***** Supplied material

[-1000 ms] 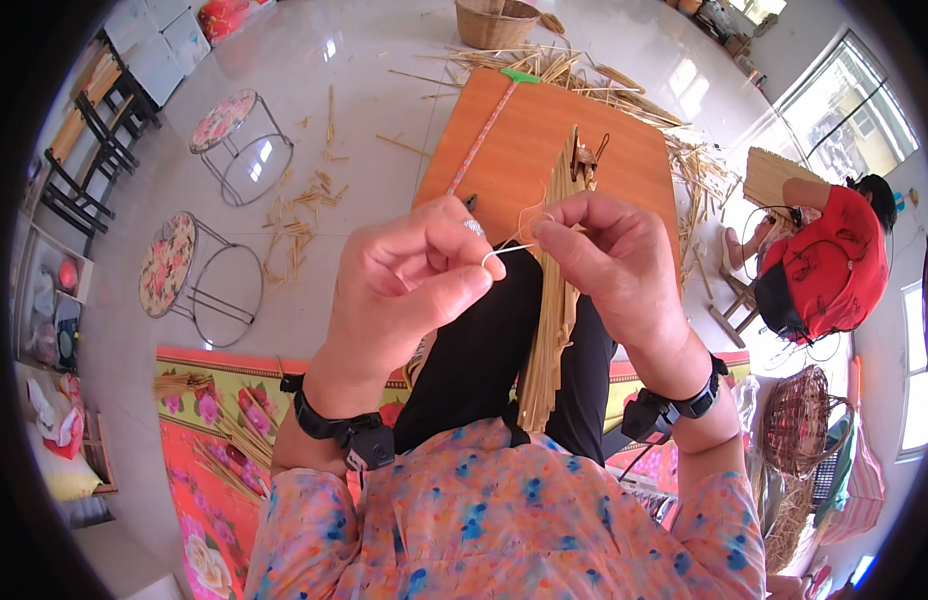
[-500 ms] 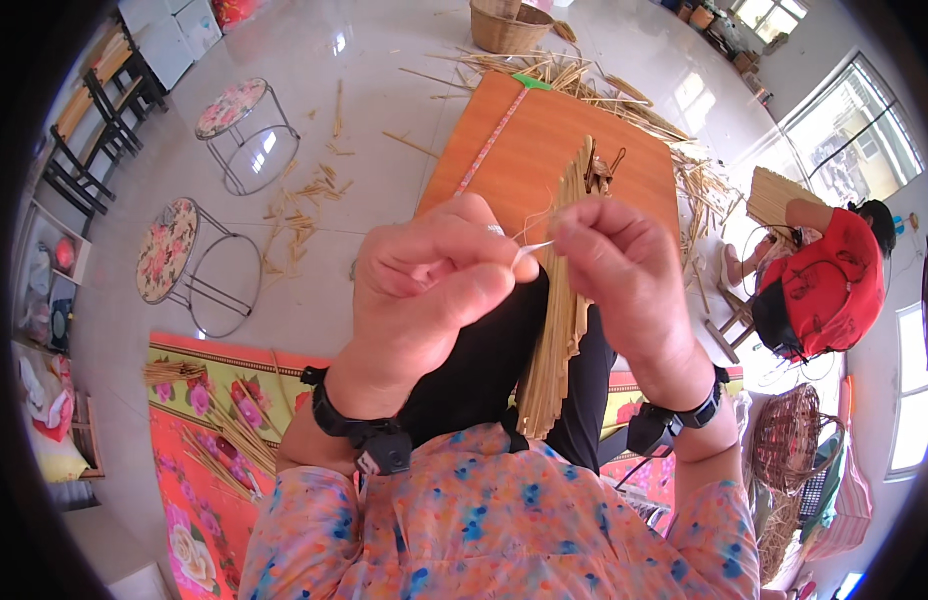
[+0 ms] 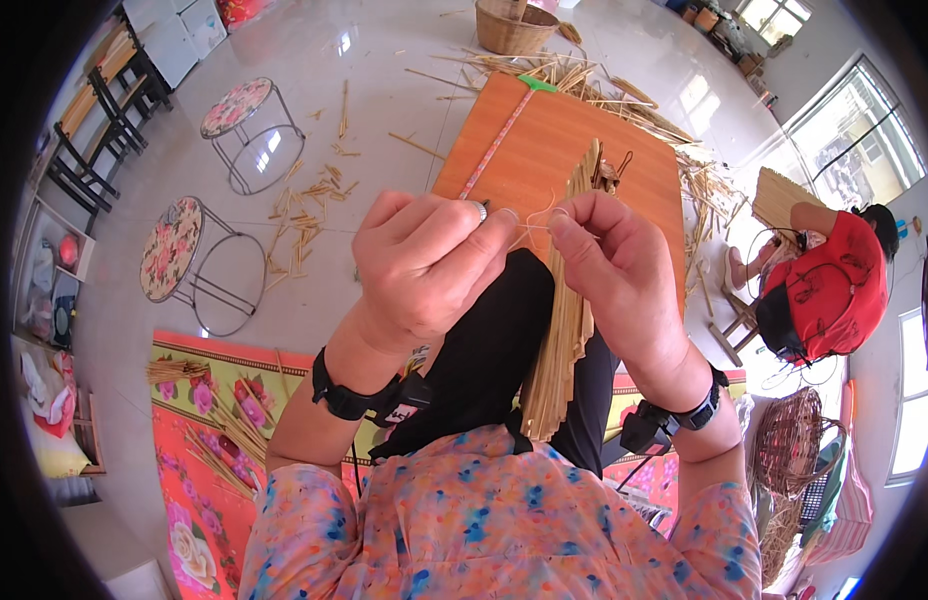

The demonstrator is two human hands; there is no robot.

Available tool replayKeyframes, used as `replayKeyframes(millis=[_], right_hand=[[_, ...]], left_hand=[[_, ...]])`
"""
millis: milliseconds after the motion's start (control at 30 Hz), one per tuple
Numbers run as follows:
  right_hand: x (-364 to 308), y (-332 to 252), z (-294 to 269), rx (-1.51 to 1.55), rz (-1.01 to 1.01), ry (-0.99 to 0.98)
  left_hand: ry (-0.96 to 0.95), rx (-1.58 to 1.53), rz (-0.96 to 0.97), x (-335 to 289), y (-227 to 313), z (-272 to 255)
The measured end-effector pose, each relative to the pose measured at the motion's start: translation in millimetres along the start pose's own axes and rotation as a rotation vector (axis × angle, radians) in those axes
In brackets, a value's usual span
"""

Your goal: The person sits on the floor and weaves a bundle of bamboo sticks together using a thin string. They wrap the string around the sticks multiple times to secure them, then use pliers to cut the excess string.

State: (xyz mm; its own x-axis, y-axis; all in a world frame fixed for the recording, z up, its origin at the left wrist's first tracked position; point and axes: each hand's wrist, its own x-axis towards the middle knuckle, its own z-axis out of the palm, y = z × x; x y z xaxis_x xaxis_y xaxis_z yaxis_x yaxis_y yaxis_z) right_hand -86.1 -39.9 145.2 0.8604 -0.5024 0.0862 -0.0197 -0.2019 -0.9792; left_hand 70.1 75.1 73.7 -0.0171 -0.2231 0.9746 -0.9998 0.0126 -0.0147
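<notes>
At frame center, the left hand (image 3: 424,265) and right hand (image 3: 614,275) pinch a thin pale thread (image 3: 532,222) between narrow fingertips, above the straw mat (image 3: 569,310) on the lap. Keep the thread taut, both pinches close together.

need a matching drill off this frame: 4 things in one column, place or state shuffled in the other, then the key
1. left hand
2. bundle of flat straw strips
3. orange board
4. woven basket

A. on the floor at the top
B. lying across the lap
C. pinching a thin pale thread with the right hand
D. on the floor ahead of the knees

Pairs: 1-C, 2-B, 3-D, 4-A
</notes>
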Motion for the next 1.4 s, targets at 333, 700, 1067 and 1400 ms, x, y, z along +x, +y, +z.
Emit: replayKeyframes(millis=[333,700,1067,1400], right_hand=[[0.1,-1.7,0.7,-0.092,-0.040,0.043],[-1.4,-5.9,2.8,-0.120,-0.087,-0.004],[-5.6,-21.5,-12.2,-0.133,-0.153,0.026],[5.9,-20.7,-24.2,0.038,-0.187,-0.220]], left_hand=[[-0.131,-0.194,-0.436,16.4,19.6,-12.0],[-0.051,-1.001,-0.774,22.7,30.6,-31.1],[-0.116,-0.739,-0.571,11.5,21.1,-31.1],[-0.003,-0.825,-0.610,6.7,18.5,-14.4]])
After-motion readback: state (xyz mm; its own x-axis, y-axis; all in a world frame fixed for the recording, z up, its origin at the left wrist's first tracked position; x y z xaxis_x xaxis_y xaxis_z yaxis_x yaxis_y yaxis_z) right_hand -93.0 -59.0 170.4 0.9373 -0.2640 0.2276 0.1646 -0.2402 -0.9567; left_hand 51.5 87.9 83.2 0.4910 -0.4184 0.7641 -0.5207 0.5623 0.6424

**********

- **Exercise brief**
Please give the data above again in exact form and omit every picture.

- **Task answer**
[-1000 ms] 
[-500 ms] 
[+0 ms] 

The demonstrator is two human hands; there is no robot.

Available tool replayKeyframes, used as `replayKeyframes(millis=[_], right_hand=[[_, ...]], left_hand=[[_, ...]])`
"""
millis: milliseconds after the motion's start (control at 30 Hz), one per tuple
Numbers run as follows:
  right_hand: x (-364 to 308), y (-332 to 252), z (-294 to 269), rx (-1.51 to 1.55), rz (-1.01 to 1.01), ry (-0.99 to 0.98)
  left_hand: ry (-0.96 to 0.95), rx (-1.58 to 1.53), rz (-0.96 to 0.97), x (-335 to 289), y (-227 to 313), z (-272 to 255)
The measured end-effector pose, each relative to the pose measured at the motion's start: translation in millimetres along the start pose's own axes and rotation as a rotation vector (axis × angle, radians) in those axes
In brackets, a value's usual span
"""

Your goal: The person sits on the floor and weaves a bundle of bamboo sticks together using a thin string. They wrap the string around the sticks multiple times to secure them, then use pliers to cut the excess string.

State: (xyz mm; its own x-axis, y-axis; all in a world frame fixed for the recording, z up, its origin at the left wrist's first tracked position; point and axes: each hand's wrist, its own x-axis towards the middle knuckle, its own z-axis out of the palm, y = z × x; x y z xaxis_x xaxis_y xaxis_z yaxis_x yaxis_y yaxis_z) right_hand -86.1 -39.9 145.2 0.8604 -0.5024 0.0862 -0.0197 -0.2019 -0.9792; left_hand 70.1 75.1 73.7 -0.0171 -0.2231 0.9746 -0.9998 0.0126 -0.0147
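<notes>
At frame center, the left hand (image 3: 424,265) and right hand (image 3: 614,275) pinch a thin pale thread (image 3: 532,222) between narrow fingertips, above the straw mat (image 3: 569,310) on the lap. Keep the thread taut, both pinches close together.

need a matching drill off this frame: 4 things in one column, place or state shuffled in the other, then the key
1. left hand
2. bundle of flat straw strips
3. orange board
4. woven basket

A. on the floor at the top
B. lying across the lap
C. pinching a thin pale thread with the right hand
D. on the floor ahead of the knees

Pairs: 1-C, 2-B, 3-D, 4-A
</notes>
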Motion for the next 1.4 s, targets at 333, 700, 1067 and 1400 ms, x, y, z along +x, +y, +z.
Emit: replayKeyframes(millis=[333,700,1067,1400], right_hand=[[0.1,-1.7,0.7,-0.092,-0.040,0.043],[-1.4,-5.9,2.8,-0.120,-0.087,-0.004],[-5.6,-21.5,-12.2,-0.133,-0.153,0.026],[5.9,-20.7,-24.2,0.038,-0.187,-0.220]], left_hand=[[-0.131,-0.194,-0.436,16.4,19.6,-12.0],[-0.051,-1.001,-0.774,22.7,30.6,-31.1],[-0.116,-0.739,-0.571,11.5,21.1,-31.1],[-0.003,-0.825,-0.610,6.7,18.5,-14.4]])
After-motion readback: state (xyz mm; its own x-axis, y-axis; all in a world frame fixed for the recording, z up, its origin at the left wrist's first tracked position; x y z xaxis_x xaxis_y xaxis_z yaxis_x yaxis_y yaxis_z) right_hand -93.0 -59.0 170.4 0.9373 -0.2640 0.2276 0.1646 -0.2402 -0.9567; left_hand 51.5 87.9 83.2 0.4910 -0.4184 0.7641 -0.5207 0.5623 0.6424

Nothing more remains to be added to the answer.